Long smiles as she takes a moment to think about her final project. She hopes to place more female hot air balloon cartoon characters in parades such as the Macy’s Thanksgiving Day Parade. Her research on this lack of female faces is stunning in light of the variety of choices of female cartoon and muppet characters available.
“Macy’s Parade started in 1924, which is the largest parade in the country. Over a million people line up to see it in person, but the viewership is approximately 65 million people. Even though the first parade was in 1924. Mickey Mouse, Donald Duck, all these balloons up, Superman…The first balloon of a woman wasn’t until 1982 – Olive Oyl – and then they did Betty Boop,” she remembers. “I thought those were not good role models for girls. One is ‘Help, Help’ and the other is ‘Boop Boop Be Doop.’ One is very sexualized…and they were older characters…We look at famous pairs. They have Kermit, but they don’t have Miss Piggy. They have Mickey, but they don’t have Minnie. They have Charlie Brown, but they don’t have Lucy…They have Donald, but they never did have Daisy…There was Superman, but no Wonder Woman…and when I found that I was really sad, because I realized through my whole life as a child, I never looked up and saw one female character, because 1982 was the first female character.”

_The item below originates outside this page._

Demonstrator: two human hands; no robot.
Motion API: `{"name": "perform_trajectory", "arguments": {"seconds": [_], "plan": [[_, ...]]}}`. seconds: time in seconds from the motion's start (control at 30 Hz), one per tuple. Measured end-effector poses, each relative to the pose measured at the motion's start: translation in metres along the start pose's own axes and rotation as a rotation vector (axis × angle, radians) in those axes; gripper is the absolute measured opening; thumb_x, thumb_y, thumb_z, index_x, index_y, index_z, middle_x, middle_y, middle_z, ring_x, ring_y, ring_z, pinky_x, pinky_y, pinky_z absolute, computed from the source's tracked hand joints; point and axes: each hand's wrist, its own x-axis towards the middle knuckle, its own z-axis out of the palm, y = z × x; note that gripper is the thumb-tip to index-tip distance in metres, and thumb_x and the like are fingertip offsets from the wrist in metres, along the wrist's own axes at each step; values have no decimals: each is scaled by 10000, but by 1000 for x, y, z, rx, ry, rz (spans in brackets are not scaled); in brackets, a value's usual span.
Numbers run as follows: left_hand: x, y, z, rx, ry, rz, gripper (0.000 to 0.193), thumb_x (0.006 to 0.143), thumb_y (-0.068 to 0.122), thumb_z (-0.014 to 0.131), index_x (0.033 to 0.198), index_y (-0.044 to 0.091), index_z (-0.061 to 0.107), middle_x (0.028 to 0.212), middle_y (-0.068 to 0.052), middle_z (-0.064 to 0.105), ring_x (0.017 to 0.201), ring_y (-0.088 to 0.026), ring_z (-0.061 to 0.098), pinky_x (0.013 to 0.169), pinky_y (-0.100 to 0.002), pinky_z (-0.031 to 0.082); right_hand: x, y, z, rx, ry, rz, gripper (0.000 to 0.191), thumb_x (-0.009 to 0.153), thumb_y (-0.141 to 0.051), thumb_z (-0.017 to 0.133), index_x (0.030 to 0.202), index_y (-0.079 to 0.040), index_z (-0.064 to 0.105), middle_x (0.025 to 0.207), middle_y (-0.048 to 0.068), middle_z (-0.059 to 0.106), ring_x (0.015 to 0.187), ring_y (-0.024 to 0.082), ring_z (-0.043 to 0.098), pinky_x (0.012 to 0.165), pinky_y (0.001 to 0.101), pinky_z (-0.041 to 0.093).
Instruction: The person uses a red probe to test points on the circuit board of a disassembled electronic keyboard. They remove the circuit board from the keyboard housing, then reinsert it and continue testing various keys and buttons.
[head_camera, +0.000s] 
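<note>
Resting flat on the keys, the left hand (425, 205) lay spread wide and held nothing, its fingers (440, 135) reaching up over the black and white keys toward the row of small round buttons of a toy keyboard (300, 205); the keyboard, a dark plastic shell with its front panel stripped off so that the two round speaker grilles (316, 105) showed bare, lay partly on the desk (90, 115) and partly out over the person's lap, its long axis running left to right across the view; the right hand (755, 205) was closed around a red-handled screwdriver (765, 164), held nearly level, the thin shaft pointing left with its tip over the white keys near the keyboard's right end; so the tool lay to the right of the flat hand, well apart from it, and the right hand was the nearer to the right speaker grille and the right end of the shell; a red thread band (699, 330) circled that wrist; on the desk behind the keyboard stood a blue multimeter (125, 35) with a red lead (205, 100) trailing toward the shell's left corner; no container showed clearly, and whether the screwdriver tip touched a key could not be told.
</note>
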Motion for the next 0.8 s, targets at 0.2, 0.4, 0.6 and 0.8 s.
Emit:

Long confesses that her projects with EVE are full-time jobs alone, in addition to her day job as a psychologist and writer. Having written twenty books and originated the popular phrase “latchkey kids”, she says the work is its own reward. “These are high visibility projects, and I think that’s where we’re going to get the most reward for our effort.” So far, EVE has one bill on the brink of passage in the state of Kansas, where Amelia Earhart’s statue will be commissioned as soon as the governor puts the final signature on the bill. Long has high hopes for the future of Statuary Hall, which involves an induction of more women. “By 2020, I’d like to have 20,” she says with a sparkle in her eyes. “2020 is the 100th anniversary of women’s suffrage, so it would be nice to have 20 women.” So shall it be.